- [Assigned task]:
Provide again, from the entries below, every line from the one containing "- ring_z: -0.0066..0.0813" through the one containing "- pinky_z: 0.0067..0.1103", exactly as written, and no other line.
*** Opening of Data excerpts ***
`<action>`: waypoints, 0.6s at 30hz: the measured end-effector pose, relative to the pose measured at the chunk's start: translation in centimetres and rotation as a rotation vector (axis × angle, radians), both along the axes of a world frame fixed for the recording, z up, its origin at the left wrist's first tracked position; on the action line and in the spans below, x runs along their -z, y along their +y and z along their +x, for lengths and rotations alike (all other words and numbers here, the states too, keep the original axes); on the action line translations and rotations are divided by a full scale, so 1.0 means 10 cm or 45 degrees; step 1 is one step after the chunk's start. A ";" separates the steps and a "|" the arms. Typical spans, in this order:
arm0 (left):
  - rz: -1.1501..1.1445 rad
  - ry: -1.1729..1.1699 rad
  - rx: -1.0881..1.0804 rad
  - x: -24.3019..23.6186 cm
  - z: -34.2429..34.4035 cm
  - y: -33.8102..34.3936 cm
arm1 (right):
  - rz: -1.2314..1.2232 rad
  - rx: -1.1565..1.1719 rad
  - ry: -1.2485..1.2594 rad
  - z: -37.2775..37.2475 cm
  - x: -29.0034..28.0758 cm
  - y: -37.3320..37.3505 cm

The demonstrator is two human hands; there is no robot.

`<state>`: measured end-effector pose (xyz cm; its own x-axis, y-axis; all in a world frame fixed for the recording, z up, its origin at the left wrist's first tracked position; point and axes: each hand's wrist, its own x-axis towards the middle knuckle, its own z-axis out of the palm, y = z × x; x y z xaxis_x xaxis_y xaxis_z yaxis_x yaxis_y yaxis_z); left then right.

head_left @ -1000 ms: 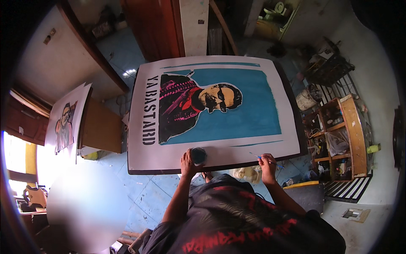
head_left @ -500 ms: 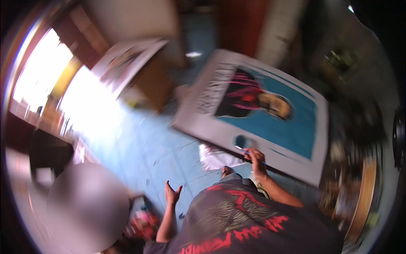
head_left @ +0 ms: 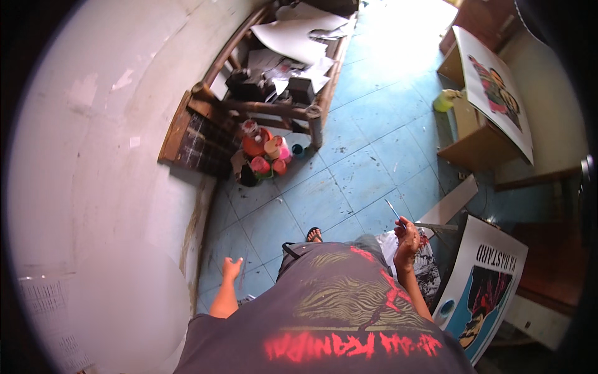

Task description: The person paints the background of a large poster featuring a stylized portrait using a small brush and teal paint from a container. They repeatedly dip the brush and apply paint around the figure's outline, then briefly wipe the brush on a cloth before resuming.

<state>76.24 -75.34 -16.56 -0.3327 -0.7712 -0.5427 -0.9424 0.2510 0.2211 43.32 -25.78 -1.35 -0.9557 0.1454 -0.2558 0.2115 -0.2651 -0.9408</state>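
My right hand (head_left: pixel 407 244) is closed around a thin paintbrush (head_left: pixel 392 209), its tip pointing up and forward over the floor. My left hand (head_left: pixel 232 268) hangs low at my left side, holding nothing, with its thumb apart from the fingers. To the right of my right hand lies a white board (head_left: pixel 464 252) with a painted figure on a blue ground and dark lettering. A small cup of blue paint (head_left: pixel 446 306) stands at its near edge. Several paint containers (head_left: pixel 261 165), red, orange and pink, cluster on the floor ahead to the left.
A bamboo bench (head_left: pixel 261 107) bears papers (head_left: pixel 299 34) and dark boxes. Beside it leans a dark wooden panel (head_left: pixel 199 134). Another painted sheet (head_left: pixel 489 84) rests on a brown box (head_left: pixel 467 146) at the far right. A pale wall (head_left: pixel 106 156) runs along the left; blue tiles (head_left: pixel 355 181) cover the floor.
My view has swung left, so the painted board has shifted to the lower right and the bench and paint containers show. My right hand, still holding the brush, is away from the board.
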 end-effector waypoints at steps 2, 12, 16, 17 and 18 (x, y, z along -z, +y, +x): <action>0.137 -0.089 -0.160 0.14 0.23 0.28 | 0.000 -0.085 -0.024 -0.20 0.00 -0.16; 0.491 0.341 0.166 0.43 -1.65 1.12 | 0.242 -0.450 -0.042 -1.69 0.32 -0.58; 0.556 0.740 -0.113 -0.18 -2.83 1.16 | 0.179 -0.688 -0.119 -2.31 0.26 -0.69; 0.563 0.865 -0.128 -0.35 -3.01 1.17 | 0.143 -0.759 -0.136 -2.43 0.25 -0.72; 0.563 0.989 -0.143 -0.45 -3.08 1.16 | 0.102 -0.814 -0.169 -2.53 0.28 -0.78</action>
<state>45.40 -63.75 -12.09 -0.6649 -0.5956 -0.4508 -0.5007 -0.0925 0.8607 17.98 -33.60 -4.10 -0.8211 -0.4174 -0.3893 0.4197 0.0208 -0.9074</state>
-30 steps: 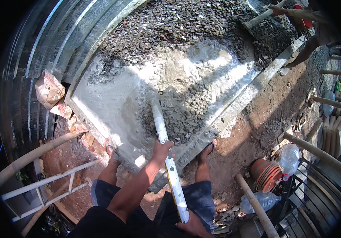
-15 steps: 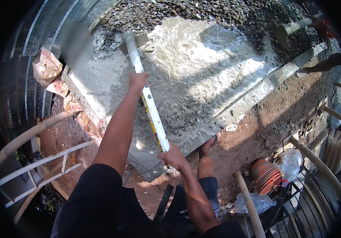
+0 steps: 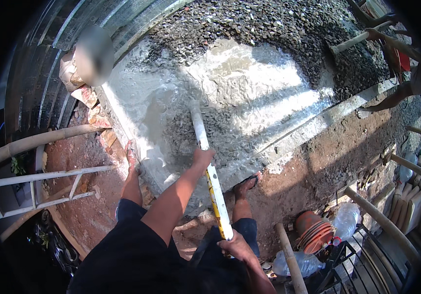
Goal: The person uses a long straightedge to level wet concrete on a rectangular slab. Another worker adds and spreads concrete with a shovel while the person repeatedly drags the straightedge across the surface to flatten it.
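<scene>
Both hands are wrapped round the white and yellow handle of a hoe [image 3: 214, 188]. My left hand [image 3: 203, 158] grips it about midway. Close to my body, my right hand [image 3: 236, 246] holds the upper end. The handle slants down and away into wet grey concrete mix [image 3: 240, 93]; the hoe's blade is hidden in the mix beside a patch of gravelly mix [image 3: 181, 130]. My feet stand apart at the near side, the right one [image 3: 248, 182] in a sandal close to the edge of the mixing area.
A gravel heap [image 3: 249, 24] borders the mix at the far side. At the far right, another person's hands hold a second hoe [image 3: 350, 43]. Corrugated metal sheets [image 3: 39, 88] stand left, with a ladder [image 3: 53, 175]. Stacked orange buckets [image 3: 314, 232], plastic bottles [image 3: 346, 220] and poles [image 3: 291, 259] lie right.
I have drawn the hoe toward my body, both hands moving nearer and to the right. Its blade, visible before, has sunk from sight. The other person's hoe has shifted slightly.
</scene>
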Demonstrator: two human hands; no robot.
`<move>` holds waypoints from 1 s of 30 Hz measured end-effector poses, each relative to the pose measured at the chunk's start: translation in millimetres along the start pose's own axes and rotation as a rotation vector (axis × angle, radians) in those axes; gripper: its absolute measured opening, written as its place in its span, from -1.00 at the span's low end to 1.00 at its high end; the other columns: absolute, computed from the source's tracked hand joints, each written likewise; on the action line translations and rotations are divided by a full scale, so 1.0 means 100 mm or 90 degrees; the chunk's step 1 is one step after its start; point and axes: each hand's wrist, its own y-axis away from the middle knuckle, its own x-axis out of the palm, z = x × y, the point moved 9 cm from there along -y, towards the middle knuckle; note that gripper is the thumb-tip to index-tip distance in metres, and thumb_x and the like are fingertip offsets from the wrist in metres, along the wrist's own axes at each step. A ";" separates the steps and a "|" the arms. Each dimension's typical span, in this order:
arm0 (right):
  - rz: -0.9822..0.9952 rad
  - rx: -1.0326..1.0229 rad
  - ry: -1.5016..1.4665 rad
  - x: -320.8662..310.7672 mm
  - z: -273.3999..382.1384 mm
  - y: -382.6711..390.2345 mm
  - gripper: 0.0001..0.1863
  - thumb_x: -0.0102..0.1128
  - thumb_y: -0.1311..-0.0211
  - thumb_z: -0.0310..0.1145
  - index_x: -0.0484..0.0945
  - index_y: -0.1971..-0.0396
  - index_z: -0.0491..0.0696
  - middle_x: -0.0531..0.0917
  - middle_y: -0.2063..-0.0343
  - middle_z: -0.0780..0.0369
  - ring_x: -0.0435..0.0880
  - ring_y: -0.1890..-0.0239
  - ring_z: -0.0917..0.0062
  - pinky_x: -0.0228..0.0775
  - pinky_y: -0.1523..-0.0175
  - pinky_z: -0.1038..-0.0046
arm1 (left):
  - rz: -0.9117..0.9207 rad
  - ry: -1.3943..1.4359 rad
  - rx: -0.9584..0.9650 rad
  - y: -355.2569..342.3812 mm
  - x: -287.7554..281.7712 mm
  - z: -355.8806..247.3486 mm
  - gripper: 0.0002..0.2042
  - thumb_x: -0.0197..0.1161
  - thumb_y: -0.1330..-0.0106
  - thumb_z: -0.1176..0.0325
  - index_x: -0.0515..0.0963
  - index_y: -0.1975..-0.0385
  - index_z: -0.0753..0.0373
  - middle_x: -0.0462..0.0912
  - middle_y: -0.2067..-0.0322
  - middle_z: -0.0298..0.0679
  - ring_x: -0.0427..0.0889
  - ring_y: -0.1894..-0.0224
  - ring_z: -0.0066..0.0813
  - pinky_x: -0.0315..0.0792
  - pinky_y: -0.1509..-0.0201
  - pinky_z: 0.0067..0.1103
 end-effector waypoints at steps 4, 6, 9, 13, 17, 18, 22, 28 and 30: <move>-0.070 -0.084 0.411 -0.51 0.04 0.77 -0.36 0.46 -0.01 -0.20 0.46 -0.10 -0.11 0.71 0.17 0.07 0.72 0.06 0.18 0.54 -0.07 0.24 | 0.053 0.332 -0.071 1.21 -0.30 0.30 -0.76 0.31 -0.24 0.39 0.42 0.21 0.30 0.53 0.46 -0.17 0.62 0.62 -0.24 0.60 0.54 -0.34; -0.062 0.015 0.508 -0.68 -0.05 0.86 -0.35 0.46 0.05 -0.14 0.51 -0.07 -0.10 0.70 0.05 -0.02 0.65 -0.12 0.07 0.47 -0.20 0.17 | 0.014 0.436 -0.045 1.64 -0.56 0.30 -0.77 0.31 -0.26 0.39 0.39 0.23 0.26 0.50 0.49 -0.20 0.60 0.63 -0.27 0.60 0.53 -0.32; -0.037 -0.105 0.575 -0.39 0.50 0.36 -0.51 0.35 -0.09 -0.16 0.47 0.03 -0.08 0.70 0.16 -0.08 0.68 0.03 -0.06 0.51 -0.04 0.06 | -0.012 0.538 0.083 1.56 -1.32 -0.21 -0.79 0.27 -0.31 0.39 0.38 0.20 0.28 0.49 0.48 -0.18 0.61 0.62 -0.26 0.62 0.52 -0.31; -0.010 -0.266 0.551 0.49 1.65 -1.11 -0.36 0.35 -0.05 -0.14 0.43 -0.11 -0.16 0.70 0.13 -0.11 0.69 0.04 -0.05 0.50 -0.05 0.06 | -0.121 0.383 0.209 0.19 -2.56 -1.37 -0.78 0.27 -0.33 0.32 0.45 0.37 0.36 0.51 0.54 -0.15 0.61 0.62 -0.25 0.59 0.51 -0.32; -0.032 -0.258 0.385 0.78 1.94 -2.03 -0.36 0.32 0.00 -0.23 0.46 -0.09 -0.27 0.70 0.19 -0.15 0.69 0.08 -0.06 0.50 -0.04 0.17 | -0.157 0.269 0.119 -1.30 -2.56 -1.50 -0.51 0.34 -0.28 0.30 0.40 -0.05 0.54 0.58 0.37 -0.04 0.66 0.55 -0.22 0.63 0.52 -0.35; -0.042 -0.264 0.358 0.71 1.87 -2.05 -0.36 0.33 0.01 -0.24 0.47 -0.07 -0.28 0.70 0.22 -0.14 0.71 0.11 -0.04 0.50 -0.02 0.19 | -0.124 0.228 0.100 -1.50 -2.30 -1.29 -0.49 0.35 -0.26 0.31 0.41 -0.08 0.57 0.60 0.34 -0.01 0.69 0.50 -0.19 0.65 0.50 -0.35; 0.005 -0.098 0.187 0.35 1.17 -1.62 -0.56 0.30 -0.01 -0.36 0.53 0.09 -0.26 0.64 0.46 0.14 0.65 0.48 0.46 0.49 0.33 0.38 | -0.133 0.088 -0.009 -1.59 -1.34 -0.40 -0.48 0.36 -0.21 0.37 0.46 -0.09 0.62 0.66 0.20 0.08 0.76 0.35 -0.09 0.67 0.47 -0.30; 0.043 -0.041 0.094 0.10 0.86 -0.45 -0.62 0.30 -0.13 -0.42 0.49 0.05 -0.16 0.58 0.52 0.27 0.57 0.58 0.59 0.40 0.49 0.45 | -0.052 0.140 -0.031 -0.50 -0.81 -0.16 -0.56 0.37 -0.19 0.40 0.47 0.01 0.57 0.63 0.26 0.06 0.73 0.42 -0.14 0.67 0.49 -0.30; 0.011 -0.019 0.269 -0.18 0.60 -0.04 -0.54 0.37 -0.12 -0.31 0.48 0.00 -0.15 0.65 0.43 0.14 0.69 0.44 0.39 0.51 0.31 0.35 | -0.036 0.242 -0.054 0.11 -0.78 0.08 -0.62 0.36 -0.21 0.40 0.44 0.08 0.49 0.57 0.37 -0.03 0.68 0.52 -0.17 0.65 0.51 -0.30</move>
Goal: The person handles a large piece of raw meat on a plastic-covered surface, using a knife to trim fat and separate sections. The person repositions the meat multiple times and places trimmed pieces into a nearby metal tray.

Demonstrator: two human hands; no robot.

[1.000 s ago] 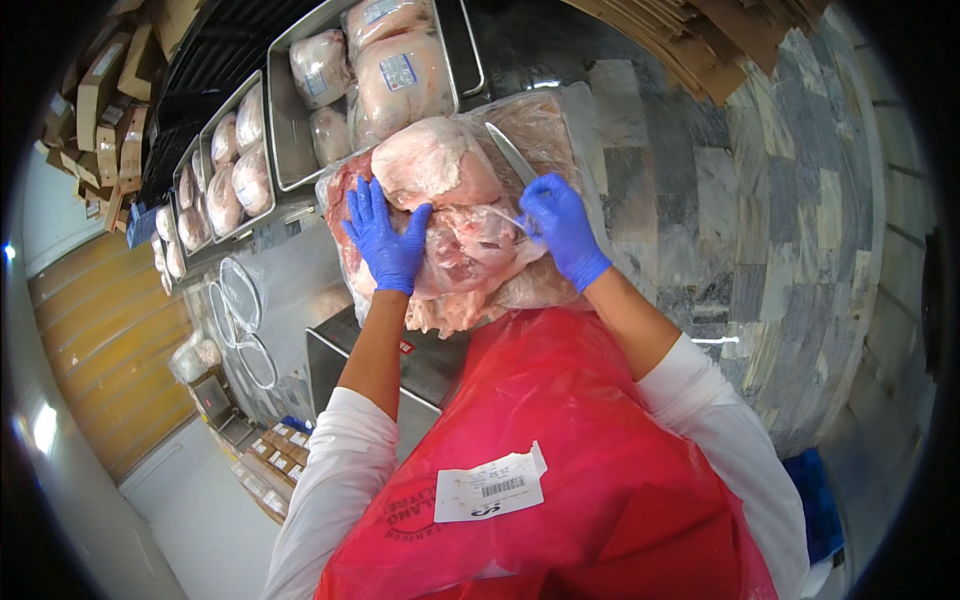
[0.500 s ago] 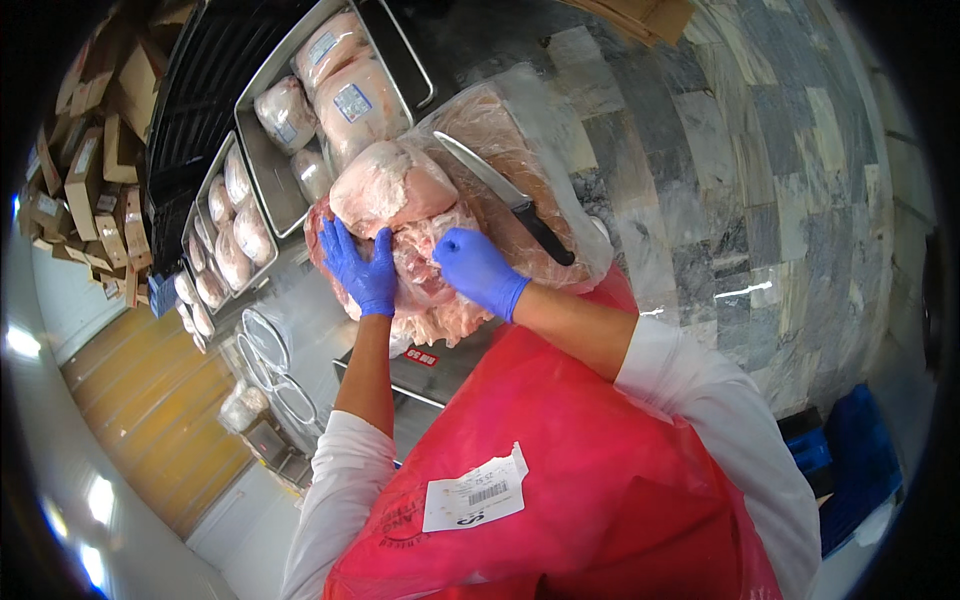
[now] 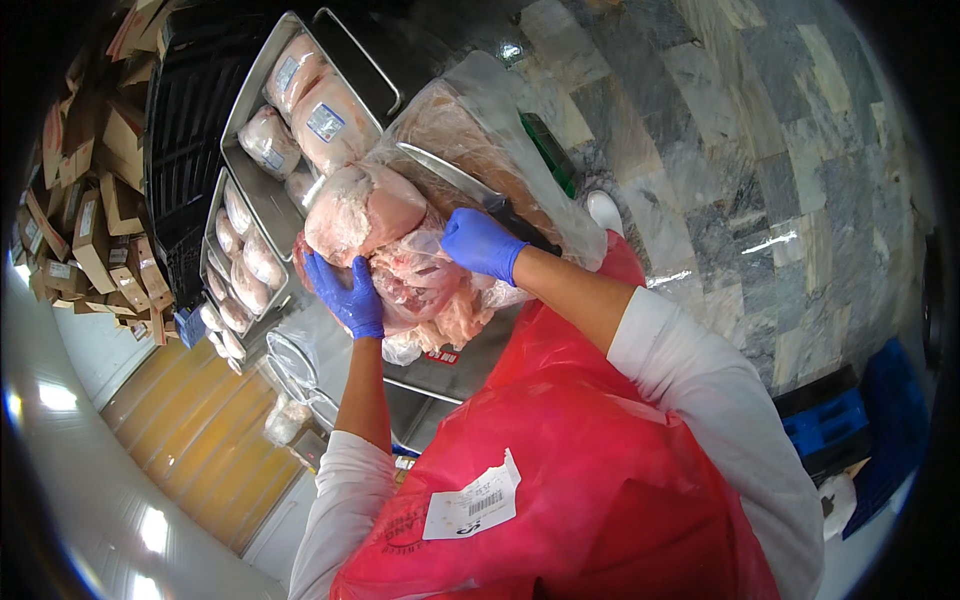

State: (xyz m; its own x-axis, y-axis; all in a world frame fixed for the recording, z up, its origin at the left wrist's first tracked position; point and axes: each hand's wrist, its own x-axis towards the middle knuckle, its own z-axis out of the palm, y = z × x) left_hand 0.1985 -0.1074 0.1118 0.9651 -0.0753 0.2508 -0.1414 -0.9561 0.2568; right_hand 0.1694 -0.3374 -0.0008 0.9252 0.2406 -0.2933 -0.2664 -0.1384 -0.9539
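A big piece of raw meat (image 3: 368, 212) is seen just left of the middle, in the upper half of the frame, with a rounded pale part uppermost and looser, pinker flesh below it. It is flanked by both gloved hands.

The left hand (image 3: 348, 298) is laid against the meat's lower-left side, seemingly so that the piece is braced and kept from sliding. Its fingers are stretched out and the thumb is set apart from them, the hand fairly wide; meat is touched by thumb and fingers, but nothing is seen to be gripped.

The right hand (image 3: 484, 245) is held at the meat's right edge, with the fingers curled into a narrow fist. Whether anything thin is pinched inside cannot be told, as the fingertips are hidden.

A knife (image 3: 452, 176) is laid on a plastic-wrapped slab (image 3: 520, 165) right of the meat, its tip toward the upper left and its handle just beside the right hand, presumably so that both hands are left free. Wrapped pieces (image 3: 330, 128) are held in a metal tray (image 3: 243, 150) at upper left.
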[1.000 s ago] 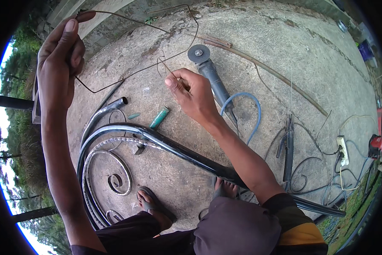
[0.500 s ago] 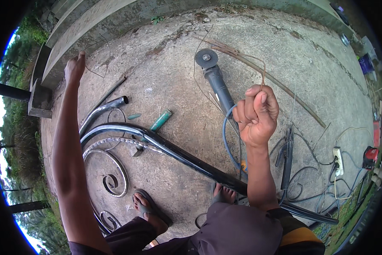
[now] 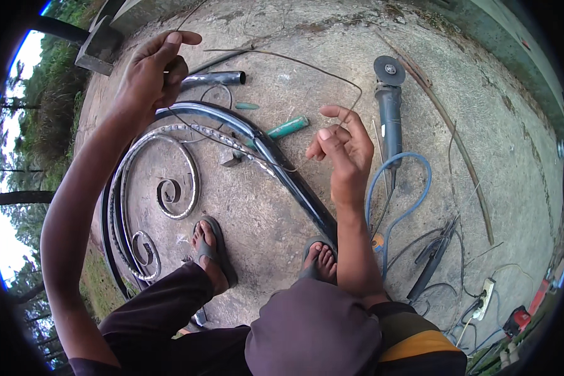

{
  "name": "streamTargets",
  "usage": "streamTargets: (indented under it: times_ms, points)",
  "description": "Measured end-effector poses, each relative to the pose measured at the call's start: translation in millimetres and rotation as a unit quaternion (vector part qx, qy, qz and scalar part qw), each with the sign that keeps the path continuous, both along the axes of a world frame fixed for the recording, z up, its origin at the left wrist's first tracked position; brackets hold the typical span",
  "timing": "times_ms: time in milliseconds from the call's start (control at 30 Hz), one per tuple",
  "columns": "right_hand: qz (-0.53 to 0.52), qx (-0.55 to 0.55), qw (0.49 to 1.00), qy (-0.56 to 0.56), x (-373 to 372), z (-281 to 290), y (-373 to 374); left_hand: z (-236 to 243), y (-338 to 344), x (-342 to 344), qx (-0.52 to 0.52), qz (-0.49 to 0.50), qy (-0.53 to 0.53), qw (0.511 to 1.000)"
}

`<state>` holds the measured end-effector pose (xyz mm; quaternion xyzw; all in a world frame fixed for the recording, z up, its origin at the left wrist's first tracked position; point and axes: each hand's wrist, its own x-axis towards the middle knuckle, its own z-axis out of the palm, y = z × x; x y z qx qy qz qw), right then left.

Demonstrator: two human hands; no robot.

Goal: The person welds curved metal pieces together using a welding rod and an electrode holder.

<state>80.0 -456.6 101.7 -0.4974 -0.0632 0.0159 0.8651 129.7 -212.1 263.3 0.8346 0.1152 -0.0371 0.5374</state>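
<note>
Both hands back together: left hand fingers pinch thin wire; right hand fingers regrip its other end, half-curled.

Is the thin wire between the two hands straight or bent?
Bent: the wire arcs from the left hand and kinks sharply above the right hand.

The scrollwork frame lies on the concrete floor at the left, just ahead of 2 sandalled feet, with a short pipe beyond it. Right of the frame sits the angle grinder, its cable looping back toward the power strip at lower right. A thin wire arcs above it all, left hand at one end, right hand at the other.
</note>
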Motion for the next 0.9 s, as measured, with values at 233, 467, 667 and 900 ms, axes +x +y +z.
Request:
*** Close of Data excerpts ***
- [Answer space]:
  - ring_z: -0.0066..0.0813
  - pinky_x: -0.0315..0.0792
  - pinky_y: -0.1509..-0.0201
  - pinky_z: 0.0067..0.1103

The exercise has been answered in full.